About this exercise
Look for the word "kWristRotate" in the entries and copy each line where it appears.

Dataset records
______________________________

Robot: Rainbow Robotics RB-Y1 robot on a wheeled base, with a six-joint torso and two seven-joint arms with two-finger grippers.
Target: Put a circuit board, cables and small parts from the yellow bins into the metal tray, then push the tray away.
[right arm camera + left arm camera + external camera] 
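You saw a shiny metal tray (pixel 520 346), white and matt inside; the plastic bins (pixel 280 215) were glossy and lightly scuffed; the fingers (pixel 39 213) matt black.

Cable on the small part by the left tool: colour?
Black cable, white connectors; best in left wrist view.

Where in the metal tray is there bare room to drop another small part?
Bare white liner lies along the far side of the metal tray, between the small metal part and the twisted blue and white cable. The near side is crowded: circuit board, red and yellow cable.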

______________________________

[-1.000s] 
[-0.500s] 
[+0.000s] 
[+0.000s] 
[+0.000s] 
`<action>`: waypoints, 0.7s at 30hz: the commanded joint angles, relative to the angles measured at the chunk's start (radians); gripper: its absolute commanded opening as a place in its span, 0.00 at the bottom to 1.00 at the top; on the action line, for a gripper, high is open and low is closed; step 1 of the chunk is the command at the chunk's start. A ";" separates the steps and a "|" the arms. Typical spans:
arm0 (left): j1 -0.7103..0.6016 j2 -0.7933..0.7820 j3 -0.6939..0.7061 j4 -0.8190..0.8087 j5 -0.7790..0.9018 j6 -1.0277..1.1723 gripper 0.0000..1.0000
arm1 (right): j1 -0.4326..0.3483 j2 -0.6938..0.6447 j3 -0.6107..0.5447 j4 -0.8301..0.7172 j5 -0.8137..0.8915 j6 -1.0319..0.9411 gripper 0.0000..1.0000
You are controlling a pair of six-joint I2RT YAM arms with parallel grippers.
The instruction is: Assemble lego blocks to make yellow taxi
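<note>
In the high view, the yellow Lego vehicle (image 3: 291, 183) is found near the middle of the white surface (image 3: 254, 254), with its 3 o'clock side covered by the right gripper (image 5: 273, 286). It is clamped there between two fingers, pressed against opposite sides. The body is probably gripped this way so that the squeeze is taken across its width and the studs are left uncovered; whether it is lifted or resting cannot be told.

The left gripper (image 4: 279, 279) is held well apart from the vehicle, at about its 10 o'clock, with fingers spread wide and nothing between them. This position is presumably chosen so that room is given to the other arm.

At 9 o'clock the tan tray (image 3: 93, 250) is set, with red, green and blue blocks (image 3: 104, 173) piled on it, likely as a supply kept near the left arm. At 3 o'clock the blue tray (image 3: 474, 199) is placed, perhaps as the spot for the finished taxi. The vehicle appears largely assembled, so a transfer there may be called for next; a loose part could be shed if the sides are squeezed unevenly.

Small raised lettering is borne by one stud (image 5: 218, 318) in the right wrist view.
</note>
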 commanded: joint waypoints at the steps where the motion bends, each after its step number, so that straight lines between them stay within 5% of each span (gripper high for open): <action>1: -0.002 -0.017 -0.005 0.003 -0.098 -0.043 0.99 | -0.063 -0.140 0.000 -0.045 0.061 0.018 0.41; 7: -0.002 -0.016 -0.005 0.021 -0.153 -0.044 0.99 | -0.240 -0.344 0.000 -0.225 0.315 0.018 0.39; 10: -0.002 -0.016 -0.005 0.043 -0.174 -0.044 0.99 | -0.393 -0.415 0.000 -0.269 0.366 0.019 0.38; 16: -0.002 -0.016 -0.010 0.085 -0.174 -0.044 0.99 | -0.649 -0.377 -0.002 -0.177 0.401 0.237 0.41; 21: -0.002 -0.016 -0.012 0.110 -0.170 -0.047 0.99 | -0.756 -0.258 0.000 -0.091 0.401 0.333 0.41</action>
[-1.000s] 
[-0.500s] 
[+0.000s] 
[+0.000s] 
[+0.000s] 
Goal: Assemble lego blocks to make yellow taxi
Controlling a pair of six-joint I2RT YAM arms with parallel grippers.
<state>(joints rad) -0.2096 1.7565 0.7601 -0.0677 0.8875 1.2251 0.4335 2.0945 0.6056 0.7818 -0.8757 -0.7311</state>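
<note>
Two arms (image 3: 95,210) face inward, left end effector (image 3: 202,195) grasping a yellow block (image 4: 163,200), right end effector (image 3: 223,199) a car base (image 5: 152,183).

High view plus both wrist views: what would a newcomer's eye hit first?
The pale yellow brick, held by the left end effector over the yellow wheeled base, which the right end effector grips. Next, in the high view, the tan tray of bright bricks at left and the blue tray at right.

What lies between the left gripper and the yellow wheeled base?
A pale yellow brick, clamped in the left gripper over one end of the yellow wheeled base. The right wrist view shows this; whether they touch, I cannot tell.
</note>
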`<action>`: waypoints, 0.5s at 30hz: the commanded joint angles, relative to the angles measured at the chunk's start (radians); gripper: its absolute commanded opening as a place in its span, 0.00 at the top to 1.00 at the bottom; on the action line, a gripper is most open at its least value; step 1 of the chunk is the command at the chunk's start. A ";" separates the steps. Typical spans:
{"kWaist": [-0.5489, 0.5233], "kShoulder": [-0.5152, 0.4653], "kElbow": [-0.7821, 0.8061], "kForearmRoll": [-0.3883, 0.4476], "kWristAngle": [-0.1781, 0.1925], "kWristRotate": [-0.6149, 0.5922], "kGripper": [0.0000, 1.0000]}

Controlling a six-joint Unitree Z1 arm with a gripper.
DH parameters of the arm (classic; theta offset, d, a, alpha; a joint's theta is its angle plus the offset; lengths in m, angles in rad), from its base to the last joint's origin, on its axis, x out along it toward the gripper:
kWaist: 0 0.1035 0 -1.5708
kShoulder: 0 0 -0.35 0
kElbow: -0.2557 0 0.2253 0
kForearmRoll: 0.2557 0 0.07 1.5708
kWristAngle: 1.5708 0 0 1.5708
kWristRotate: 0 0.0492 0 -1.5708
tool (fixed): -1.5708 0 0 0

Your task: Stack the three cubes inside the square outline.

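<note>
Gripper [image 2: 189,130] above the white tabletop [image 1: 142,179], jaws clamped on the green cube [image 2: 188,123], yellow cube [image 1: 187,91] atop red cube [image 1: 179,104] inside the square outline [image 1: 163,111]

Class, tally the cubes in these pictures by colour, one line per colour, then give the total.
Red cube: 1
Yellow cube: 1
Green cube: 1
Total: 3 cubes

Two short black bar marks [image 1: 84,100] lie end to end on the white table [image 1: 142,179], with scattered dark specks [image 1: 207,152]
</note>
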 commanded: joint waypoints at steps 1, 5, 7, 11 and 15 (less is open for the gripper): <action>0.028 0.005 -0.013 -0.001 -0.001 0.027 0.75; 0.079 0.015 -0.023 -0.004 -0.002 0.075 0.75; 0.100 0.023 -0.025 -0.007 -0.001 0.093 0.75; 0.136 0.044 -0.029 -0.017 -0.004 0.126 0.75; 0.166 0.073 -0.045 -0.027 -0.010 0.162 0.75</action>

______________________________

Solution for this exercise
{"kWaist": [-0.5489, 0.5233], "kShoulder": [-0.5152, 0.4653], "kElbow": [-0.7821, 0.8061], "kForearmRoll": [-0.3883, 0.4476], "kWristAngle": [-0.1781, 0.1925], "kWristRotate": [-0.6149, 0.5922], "kGripper": [0.0000, 1.0000]}
kWristRotate: 0 0.0492 0 -1.5708

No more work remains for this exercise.